La presidenta brasileña Dilma Rousseff arrancó una carrera contrarreloj para reconstruir una nueva coalición en el Congreso que impida su destitución, mientras el PMDB, su mayor aliado ahora convertido en rival, busca minarle el terreno.

El centrista Partido Movimiento Democrático Brasileño (PMDB) del vicepresidente Michel Temer, primero en la línea de sucesión si cae Rousseff, oficializó el martes la ruptura de la alianza con el Partido de los Trabajadores (PT) y su apoyo abierto al impeachment.

Contrarreloj, Dilma inició negociaciones en el Congreso para evitar juicio político“Algunos ya dicen internamente que se trata de una nueva fase del gobierno, en que sale un aliado de vieja data y se mantienen otros aliados”, dijo a periodistas el jefe del gabinete personal de la mandataria, Jaques Wagner.

Dilma y el ex mandatario Luiz Inácio Lula da Silva anoche en el Palacio del Planalto sobre la nueva composición del gabinete luego del portazo del poderoso PMDB.  

En la reunión participaron representantes del Partido Popular y el Partido Republicano, a los que se les propuso ocupar cargos dejados vacantes por el exaliado.

A pesar de no poder asumir como ministro pues la Corte suspendió su nombramiento, Lula mantuvo ayer reuniones con representantes de varios partidos que podrían ocupar los 7 ministerios que corresponden al PMDB.

Rousseff canceló el viaje que tenía previsto esta semana a Washington -donde participaría de una cumbre sobre seguridad nuclear- y se enclaustrará en el palacio presidencial de Planalto para negociar los cargos que quedarán vacantes.

Tanto Rousseff como Lula y el resto del gobierno denuncian el impeachment como una tentativa de “golpe de estado” institucional, sin bases jurídicas.

El PT llamó a manifestaciones de protesta el jueves, mientras se prepara para la lucha por los votos en el Congreso.

La estrategia debe cambiar con la salida del PMDB de la coalición. El objetivo es ganar ahora la votación en la cámara de Diputados, donde ningún partido está cerca de tener el control. En el senado, Temer tiene más fuerza.

Con la salida del PMDB, que tiene 69 de los 513 diputados, la base aliada al gobierno cuenta con 216 legisladores, 58 del PT.

“Tenemos que monitorear cómo (esa decisión de ruptura del PMDB) impacta en la bancada de la Cámara de Diputados. Ciertamente habrá un impacto, nuestra expectativa es que sea reducido”, dijo a la AFP Alfonso Florence, líder del gobierno en la Cámara.

En una eventual votación, que se estima será en abril, el PT necesita 172 votos para parar el impeachment. Se aprobaría con una mayoría de dos tercios (342 diputados) de la cámara baja y más de la mitad del Senado.
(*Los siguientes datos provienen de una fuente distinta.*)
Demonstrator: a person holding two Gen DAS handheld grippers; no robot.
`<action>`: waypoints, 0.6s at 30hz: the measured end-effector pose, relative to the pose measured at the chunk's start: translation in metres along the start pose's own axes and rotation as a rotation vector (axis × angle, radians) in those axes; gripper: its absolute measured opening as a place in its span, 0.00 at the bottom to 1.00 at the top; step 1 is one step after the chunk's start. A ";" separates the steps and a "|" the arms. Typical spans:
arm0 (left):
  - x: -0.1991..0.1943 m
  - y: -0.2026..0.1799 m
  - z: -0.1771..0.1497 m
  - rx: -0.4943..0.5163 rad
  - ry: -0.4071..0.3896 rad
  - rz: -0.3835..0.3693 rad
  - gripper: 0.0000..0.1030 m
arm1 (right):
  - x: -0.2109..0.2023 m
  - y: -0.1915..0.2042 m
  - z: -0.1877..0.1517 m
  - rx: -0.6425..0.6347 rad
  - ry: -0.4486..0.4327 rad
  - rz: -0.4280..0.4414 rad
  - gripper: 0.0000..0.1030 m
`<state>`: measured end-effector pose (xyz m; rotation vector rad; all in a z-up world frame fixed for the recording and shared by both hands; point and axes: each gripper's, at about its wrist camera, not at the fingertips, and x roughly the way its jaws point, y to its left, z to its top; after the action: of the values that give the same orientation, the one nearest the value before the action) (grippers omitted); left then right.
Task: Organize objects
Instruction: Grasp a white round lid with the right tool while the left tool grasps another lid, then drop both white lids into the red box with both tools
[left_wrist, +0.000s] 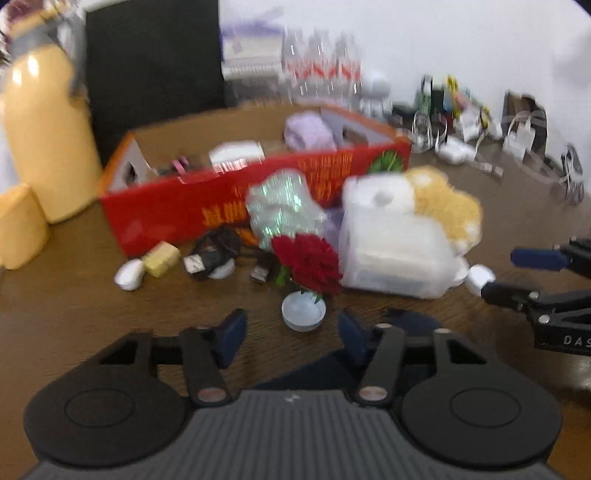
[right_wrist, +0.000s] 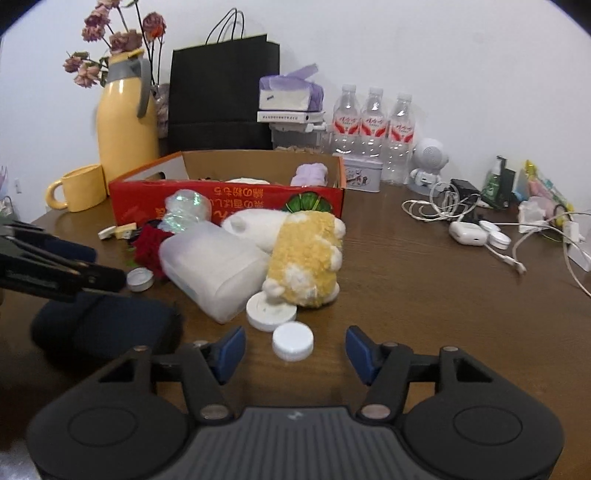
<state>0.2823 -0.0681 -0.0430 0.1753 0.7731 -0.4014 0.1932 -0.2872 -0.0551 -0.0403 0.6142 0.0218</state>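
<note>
Left wrist view, badly blurred: the left hand-held gripper (left_wrist: 291, 338) stands partly spread with nothing between its blue pads, low over the brown surface (left_wrist: 74, 314). Just ahead of its tips sits a small round white dish (left_wrist: 303, 313), touching the base of a red flower (left_wrist: 310, 264). Beyond lie a frosted plastic container (left_wrist: 395, 243), a yellow-and-white plush toy (left_wrist: 447, 206) and, probably, a crinkled iridescent wrap (left_wrist: 280, 206), all against the front of a red cardboard box (left_wrist: 177, 210).

Right wrist view is sharper. The right hand-held gripper (right_wrist: 295, 349) is likewise partly spread and holds nothing; a white cap (right_wrist: 293, 340) lies on the surface between its tips, not touched by either pad. Just beyond, a flat white disc (right_wrist: 269, 312) lies touching the plush toy and beside the frosted container. A dark blue bundle (right_wrist: 107, 325) lies at left, below the other gripper.
</note>
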 end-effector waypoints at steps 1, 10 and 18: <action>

El margen es pequeño por lo que las negociaciones para la conformación del nuevo gobierno serán tan importantes. Ministerios y cargos serán ofrecidos a los partidos leales a cambio de su voto en el plenario.

“Cuando el mayor partido aliado del gobierno desembarca, surge la pregunta: ¿quién se queda? Algunos pueden quedarse un tiempo, pero tienen en algún punto que pensar en el futuro (…) Otros aprovechan para quedarse y lucrar en este momento antes de salir”, explicó el politólogo de la Universidad Nacional de Brasilia (UNB), Everaldo Moraes.

El Partido Progresista (PP), otro aliado de peso del PT que cuenta con 49 diputados y un ministro, decide este miércoles si permanece en el gobierno.

Su salida representaría una herida casi letal para la impopular mandataria de izquierda, que enfrenta una severa crisis que se alimenta de los escándalos de corrupción de la estatal Petrobras y de una recesión de dimensión histórica, a poco más de cuatro meses de los Juegos Olímpicos de Rio de Janeiro (del 5 al 20 de agosto).